To propitiate someone is to set his anger aside, to appease him, so that he is angry no longer but at peace.  Jesus is the propitiation for our sins.  He has taken away God’s anger.  For Christ’s sake, for the sake of his suffering and death for us, God is no longer angry with us. 

 

Christ is the propitiation.  He takes God’s anger away.  Our love doesn’t do it.  Our promises don’t do it.  Our prayers don’t do it.  Our faith doesn’t do it.  Jesus propitiates God because Jesus is the propitiation for our sins.  He bore the anger.  He faced the damnation.  He endured the eternal wrath of the offended God.  This he did because he loved us.  The Father who poured out his righteous anger on Jesus, on his innocent Son whom he has loved from all eternity, loved us.  This is why he chose to punish Jesus instead of us.  He loved us.  This is why he sent Jesus into the world to endure the punishment we deserved.  And Jesus has propitiated God.  As Isaiah writes, “The punishment that brought us peace was upon him.”

 

God’s love is no sissy love.  It is not meek, mild, and ineffective.  It is hard.  It does what it sets out to do.  Listen to this love described by Henrik Ibsen’s character Brand in a play by the same name:

 

Of what the paltering world calls love,

              I will not know, I cannot speak;

              I know but His who reigns above,

              And His is neither mild nor weak;

              Hard even unto death is this,

              And smiting with its awful kiss.
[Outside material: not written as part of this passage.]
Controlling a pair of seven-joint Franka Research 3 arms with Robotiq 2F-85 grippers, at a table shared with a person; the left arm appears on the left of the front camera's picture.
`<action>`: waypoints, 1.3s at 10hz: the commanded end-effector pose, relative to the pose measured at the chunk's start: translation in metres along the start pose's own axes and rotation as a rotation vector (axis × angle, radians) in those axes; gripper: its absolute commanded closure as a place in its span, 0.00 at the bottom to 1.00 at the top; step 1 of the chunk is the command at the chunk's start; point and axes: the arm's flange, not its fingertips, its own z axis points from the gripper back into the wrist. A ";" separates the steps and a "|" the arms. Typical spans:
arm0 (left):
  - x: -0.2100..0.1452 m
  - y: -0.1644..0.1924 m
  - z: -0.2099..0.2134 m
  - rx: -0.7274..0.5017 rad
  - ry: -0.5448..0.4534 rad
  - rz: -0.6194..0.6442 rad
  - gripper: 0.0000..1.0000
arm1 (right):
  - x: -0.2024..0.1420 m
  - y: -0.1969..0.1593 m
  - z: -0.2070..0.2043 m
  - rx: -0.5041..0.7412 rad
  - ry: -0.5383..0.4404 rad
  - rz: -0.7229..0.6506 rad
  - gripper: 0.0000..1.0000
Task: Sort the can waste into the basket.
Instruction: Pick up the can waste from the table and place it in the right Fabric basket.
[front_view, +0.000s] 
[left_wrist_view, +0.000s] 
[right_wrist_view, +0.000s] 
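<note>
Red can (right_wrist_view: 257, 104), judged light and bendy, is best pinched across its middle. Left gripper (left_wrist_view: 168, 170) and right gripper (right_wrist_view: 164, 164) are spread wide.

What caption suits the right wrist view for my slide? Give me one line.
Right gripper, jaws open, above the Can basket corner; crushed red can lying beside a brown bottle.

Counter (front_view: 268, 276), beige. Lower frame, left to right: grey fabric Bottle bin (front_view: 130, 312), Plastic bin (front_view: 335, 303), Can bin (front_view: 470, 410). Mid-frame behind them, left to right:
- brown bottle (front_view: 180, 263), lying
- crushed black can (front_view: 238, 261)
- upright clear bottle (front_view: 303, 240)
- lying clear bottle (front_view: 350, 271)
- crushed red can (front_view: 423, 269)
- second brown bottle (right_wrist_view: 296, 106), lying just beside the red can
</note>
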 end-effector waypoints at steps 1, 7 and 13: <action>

              What was the answer of God’s love

              Of old, when in the olive-grove

              In anguish-sweat His own Son lay;

              And prayed, O, Take this cup away?

              Did God take from him then the cup?

              No, child; His Son must drink it up!

 

This is an unflinching love!  It confronts hatred, violence, rebellion, lust, dishonesty, cruelty, and every form of human sin.  God’s love confronts this sordid mass of human filth by laying it all on the innocent head of Jesus Christ and punishing him for it.  It is love that places all that sin on Jesus.  His innocence bears it.  It is removed from us.  His death pays for it.  God’s anger is stilled.  We are loved.

 

St. John writes, “God has sent his only begotten Son into the world that we might live through him.”  What kind of a life?  A life which is at peace with God, because Jesus has propitiated God, he has quenched his anger by his blood, and this life we live we live by faith in this eternal Son of God.  On our hearts is imprinted the image of his crucifixion for us.  God is at peace with us.  He forgives us all our sins.  Our lives will not end at the grave.  God will raise us from the dead and give to us everlasting life.

 

God’s love draws us to him.  There it is, as God gives us his love by giving to us his Son, there it is, as God speaks to us in the gospel of his grace, there it is that we are forgiven, set free and at peace with God.  There it is that we are his beloved.  So there it is, as we receive this love of God, that we also love one another.

 

True love is born at the foot of the cross.  True love flows from the wounds of Jesus.  This is the love that also flows through us to one another.  And when our love fails, we run back to the God who is love.  We confess our lovelessness.  We ask for his forgiveness.  He directs us to where Jesus died.  He forgives us.  He sets our hearts at peace.  He fills us with his love. 

 

Little children, love one another, for love is of God and he who loves is born of God.